====== AVAILABLE DATA ======

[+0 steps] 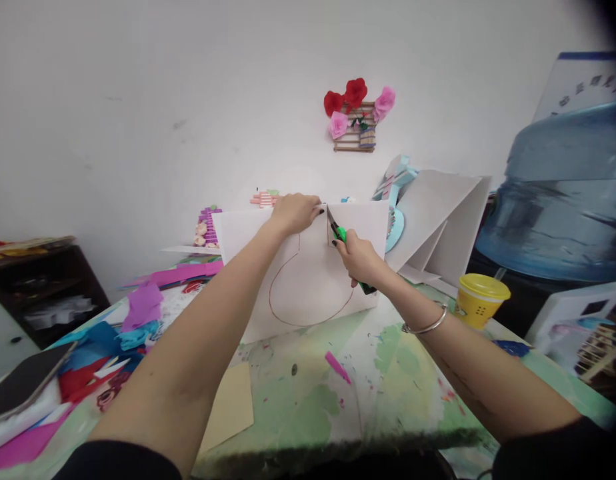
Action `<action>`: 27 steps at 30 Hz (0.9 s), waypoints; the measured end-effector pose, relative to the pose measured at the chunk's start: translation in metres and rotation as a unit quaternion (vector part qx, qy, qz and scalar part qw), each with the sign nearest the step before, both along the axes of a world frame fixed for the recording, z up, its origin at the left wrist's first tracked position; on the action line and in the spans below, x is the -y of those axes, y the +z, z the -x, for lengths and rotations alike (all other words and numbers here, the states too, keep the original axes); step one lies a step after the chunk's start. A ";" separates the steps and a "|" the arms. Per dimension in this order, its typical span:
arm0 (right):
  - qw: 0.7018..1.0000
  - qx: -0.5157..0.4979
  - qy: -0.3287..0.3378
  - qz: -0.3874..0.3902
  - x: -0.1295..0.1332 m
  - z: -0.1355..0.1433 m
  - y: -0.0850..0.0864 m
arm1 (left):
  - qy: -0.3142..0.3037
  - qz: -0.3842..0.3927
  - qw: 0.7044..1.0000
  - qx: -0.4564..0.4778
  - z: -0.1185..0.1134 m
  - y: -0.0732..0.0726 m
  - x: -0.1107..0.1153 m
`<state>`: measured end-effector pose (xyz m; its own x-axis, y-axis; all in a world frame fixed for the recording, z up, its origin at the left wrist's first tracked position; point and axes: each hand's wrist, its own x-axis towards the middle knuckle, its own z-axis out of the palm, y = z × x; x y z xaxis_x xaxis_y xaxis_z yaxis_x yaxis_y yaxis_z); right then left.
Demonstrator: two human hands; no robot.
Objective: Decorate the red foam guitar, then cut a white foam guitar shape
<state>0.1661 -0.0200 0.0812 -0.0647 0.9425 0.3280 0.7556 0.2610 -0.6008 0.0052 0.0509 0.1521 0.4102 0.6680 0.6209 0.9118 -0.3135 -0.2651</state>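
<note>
The table (308, 400) runs away from us, paint-stained in greens and white, and standing on it toward the far edge is the white sheet (298, 273), held upright with a red outline drawn on it, a rounded shape that looks like a heart or a loop. The cut is only just begun, by my reading: a short slit drops from the sheet's top edge down to about where the red line starts, and almost the whole curve below it remains uncut, with the sheet otherwise in one piece. The left hand (295, 212) is closed over the top edge just left of that slit, pinching the sheet to steady it. The right hand (359, 259) is wrapped around the green scissors (341, 235), blades pointing up into the slit, handles hidden in the grip, so how far the blades gape I cannot tell. Coloured paper scraps (138, 310) are heaped along the left edge, a yellow cup (481, 300) sits at the right edge, and one small pink scrap (337, 366) lies in the middle of the table, well apart from the sheet.
</note>
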 end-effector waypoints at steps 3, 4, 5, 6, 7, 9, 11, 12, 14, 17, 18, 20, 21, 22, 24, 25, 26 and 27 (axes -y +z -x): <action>1.000 0.000 0.014 0.018 0.000 -0.001 0.004 | 0.002 0.003 1.000 0.000 0.000 0.000 0.000; 1.000 0.008 0.013 0.012 0.000 -0.001 0.005 | 0.002 0.004 1.000 0.001 0.000 0.000 0.001; 1.000 0.017 0.008 0.002 0.000 0.000 0.006 | 0.002 0.005 1.000 0.001 -0.001 0.000 0.001; 1.000 0.025 0.002 -0.009 0.000 0.000 0.007 | 0.002 0.006 1.000 0.001 -0.001 0.001 0.001; 0.999 0.032 -0.004 -0.018 0.000 0.000 0.008 | 0.002 0.007 1.000 0.002 -0.001 0.001 0.001; 0.999 0.041 -0.010 -0.026 0.000 0.002 0.009 | 0.005 0.011 1.000 0.002 -0.002 0.001 0.002; 0.998 0.048 -0.018 -0.029 0.000 0.004 0.011 | 0.008 0.012 1.000 0.002 -0.002 0.001 0.003; 0.998 0.047 -0.020 -0.029 -0.001 0.006 0.012 | 0.009 0.011 1.000 0.002 -0.003 0.001 0.003; 0.999 0.041 -0.023 -0.026 -0.001 0.008 0.013 | 0.012 0.008 1.000 0.002 -0.003 0.001 0.004; 0.999 0.028 -0.016 -0.022 -0.003 0.008 0.015 | 0.011 0.005 1.000 0.002 -0.003 0.000 0.005; 0.999 0.024 -0.015 -0.021 -0.003 0.008 0.016 | 0.009 0.004 1.000 0.002 -0.003 0.000 0.005; 1.000 0.018 -0.011 -0.017 -0.004 0.007 0.015 | 0.008 0.002 1.000 0.004 -0.003 0.000 0.005; 1.000 0.016 -0.009 -0.016 -0.004 0.006 0.014 | 0.009 0.002 1.000 0.005 -0.003 0.000 0.006; 1.000 0.015 -0.009 -0.019 -0.005 0.006 0.013 | 0.011 0.003 1.000 0.007 -0.004 0.000 0.006; 0.999 0.018 -0.010 -0.031 -0.005 0.006 0.010 | 0.013 0.006 1.000 0.010 -0.004 0.000 0.006; 0.999 0.022 -0.013 -0.038 -0.005 0.007 0.008 | 0.014 0.007 1.000 0.011 -0.004 0.000 0.006; 0.999 0.026 -0.016 -0.044 -0.005 0.007 0.006 | 0.013 0.008 1.000 0.011 -0.004 0.001 0.005; 0.998 0.029 -0.018 -0.046 -0.005 0.008 0.005 | 0.012 0.008 1.000 0.011 -0.004 0.001 0.005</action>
<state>0.1580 -0.0155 0.0861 -0.0522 0.9108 0.4096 0.7990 0.2841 -0.5299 0.0092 0.0456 0.1530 0.3806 0.6879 0.6181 0.9246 -0.2956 -0.2404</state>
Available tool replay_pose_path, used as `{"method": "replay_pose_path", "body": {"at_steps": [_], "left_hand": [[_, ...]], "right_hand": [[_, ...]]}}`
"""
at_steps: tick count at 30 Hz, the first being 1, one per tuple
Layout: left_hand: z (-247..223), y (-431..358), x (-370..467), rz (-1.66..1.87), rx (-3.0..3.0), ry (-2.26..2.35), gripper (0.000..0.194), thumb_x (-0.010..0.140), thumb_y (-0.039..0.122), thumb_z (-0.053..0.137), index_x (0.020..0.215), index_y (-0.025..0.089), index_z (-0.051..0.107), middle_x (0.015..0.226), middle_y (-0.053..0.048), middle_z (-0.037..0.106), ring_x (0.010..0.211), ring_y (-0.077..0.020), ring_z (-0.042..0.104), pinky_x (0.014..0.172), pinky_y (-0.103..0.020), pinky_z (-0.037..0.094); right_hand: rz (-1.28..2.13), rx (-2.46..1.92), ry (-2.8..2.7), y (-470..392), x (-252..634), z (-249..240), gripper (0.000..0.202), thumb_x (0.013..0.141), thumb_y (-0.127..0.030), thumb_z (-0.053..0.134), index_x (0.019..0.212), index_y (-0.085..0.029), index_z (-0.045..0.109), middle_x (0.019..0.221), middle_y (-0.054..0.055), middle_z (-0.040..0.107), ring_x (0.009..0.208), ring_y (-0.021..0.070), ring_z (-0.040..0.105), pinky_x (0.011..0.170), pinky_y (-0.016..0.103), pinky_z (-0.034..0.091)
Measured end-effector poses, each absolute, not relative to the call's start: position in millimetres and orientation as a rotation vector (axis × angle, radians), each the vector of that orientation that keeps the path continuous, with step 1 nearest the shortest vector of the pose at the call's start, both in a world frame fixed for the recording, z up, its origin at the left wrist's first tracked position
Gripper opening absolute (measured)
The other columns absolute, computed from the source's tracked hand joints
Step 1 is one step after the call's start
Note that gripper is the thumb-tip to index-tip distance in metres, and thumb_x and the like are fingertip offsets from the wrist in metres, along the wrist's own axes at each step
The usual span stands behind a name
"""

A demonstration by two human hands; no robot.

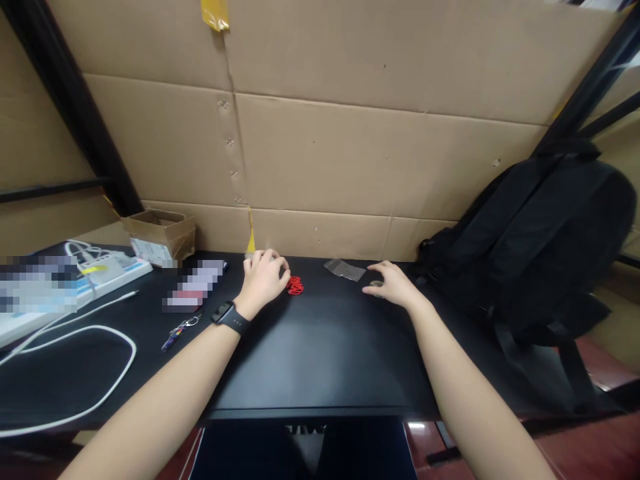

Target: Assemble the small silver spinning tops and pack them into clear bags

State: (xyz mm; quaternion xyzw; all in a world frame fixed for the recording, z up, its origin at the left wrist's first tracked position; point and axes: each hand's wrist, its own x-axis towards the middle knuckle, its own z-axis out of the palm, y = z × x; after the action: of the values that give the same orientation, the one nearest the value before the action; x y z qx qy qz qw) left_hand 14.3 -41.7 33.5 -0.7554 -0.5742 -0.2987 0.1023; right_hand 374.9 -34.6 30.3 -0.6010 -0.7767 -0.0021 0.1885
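My left hand point(265, 277), with a black watch point(231, 316) on its wrist, is palm down over the dark table. Its fingers are bent and slightly apart, and their tips are partly hidden. Right beside its thumb lies a small heap of thin red loops point(295, 285); whether they touch cannot be told. My right hand point(393, 285) is open, thumb and fingers apart. A small roundish thing point(377, 285), partly covered, shows between them, its kind unclear. Just left of that hand, a clear plastic bag point(345, 269) lies flat near the back of the table.
A black backpack point(545, 233) stands at the right. On the left are a small cardboard box point(160, 233), a blurred-out flat item point(196, 287), a keyring point(181, 331), a white power strip point(125, 272) and a white cable point(131, 347). Cardboard walls point(325, 153) close off the back.
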Motion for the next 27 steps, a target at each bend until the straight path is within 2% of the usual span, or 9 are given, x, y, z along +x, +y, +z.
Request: {"method": "replay_pose_path", "body": {"at_steps": [2, 5, 9, 15, 17, 20, 22, 25, 27], "left_hand": [[33.1, -41.0, 12.4, -0.870, -2.236, -1.708, 0.017, 0.090, 0.034, 0.056, 0.087, 0.025, 0.071, 0.113, -0.009, 0.062, 0.117, -0.0317, 0.044, 0.092, -0.046, 0.034], [34.8, -42.0, 11.6, -0.867, -2.227, -1.732, 0.017, 0.089, 0.033, 0.056, 0.088, 0.025, 0.071, 0.111, -0.009, 0.062, 0.116, -0.0317, 0.045, 0.091, -0.046, 0.035], [37.9, -43.9, 14.7, -0.890, -2.267, -1.748, 0.017, 0.089, 0.033, 0.056, 0.089, 0.025, 0.071, 0.108, -0.009, 0.063, 0.114, -0.0311, 0.047, 0.093, -0.046, 0.036], [37.3, -42.1, 20.9, -1.072, -2.414, -1.699, 0.017, 0.088, 0.033, 0.058, 0.099, 0.026, 0.068, 0.108, -0.006, 0.068, 0.113, -0.0306, 0.052, 0.095, -0.047, 0.039], [36.7, -42.8, 23.9, -1.218, -2.529, -1.641, 0.023, 0.090, 0.033, 0.057, 0.111, 0.025, 0.062, 0.109, -0.006, 0.068, 0.109, -0.0275, 0.058, 0.096, -0.045, 0.042], [33.9, -46.9, 32.8, -1.489, -2.729, -1.661, 0.041, 0.094, 0.038, 0.054, 0.131, 0.023, 0.046, 0.115, -0.009, 0.068, 0.105, -0.0234, 0.065, 0.095, -0.041, 0.048], [30.9, -51.1, 41.6, -1.672, -2.798, -1.705, 0.048, 0.096, 0.043, 0.052, 0.138, 0.024, 0.036, 0.124, -0.012, 0.066, 0.111, -0.0237, 0.065, 0.098, -0.042, 0.048], [27.4, -57.7, 55.3, -2.032, -2.863, -1.626, 0.049, 0.099, 0.046, 0.049, 0.139, 0.025, 0.030, 0.130, -0.014, 0.065, 0.120, -0.0229, 0.063, 0.105, -0.044, 0.045], [27.1, -61.0, 61.9, -2.301, -2.903, -1.500, 0.047, 0.100, 0.046, 0.049, 0.138, 0.025, 0.030, 0.122, -0.012, 0.069, 0.114, -0.0209, 0.066, 0.103, -0.042, 0.046]], "right_hand": [[-0.131, -1.620, -2.273, -35.5, 344.2, 29.1, 0.051, 0.084, -0.043, 0.070, 0.129, -0.021, 0.063, 0.132, 0.014, 0.061, 0.120, 0.0281, 0.057, 0.099, 0.038, 0.044], [-0.314, -1.679, -2.394, -30.7, 300.6, 28.0, 0.048, 0.089, -0.027, 0.059, 0.137, -0.019, 0.056, 0.142, 0.016, 0.055, 0.128, 0.0311, 0.051, 0.104, 0.043, 0.039], [-0.327, -1.812, -2.414, -13.9, 272.3, 32.4, 0.053, 0.088, -0.020, 0.055, 0.141, -0.016, 0.050, 0.126, 0.019, 0.066, 0.117, 0.0318, 0.061, 0.100, 0.045, 0.039], [-0.254, -1.801, -2.386, -3.7, 270.5, 44.3, 0.042, 0.091, -0.014, 0.047, 0.132, -0.023, 0.055, 0.115, 0.014, 0.072, 0.104, 0.0277, 0.069, 0.091, 0.040, 0.046], [-0.079, -1.668, -2.309, -9.0, 271.1, 48.1, 0.045, 0.093, -0.014, 0.045, 0.136, -0.026, 0.050, 0.113, 0.011, 0.072, 0.098, 0.0234, 0.071, 0.087, 0.036, 0.049], [0.540, -1.254, -1.970, -22.4, 268.7, 51.6, 0.043, 0.092, -0.021, 0.050, 0.134, -0.027, 0.044, 0.105, 0.004, 0.071, 0.076, 0.0161, 0.071, 0.077, 0.031, 0.054], [0.903, -0.978, -1.671, -33.2, 264.4, 51.6, 0.042, 0.089, -0.029, 0.059, 0.129, -0.029, 0.043, 0.101, 0.001, 0.068, 0.068, 0.0142, 0.068, 0.071, 0.032, 0.057], [1.123, -0.751, -1.339, -49.0, 255.4, 48.3, 0.038, 0.084, -0.033, 0.070, 0.115, -0.031, 0.048, 0.100, -0.001, 0.064, 0.076, 0.0155, 0.069, 0.072, 0.032, 0.058], [1.141, -0.722, -1.256, -57.1, 249.9, 44.8, 0.026, 0.082, -0.032, 0.073, 0.102, -0.028, 0.056, 0.099, -0.001, 0.063, 0.083, 0.0160, 0.068, 0.075, 0.030, 0.057]]}}
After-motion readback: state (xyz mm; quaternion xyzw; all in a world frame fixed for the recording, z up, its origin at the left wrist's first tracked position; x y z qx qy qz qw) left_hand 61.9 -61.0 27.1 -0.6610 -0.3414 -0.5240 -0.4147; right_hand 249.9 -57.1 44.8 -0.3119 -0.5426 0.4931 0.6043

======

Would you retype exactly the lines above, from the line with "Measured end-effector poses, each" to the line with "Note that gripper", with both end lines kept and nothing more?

RESPONSE AREA –
Measured end-effector poses, each absolute, not relative to the call's start: position in millimetres and orientation as a rotation vector (axis × angle, radians), each the vector of that orientation that keeps the path continuous, with step 1 nearest the shortest vector of the pose at the call's start, both in a world frame fixed for the recording, z up, its origin at the left wrist's first tracked position
Gripper opening absolute (measured)
The other columns absolute, computed from the source's tracked hand joints
Step 1 is one step after the call's start
Note that gripper is the thumb-tip to index-tip distance in metres, and thumb_x and the like are fingertip offsets from the wrist in metres, along the wrist's own axes at each step

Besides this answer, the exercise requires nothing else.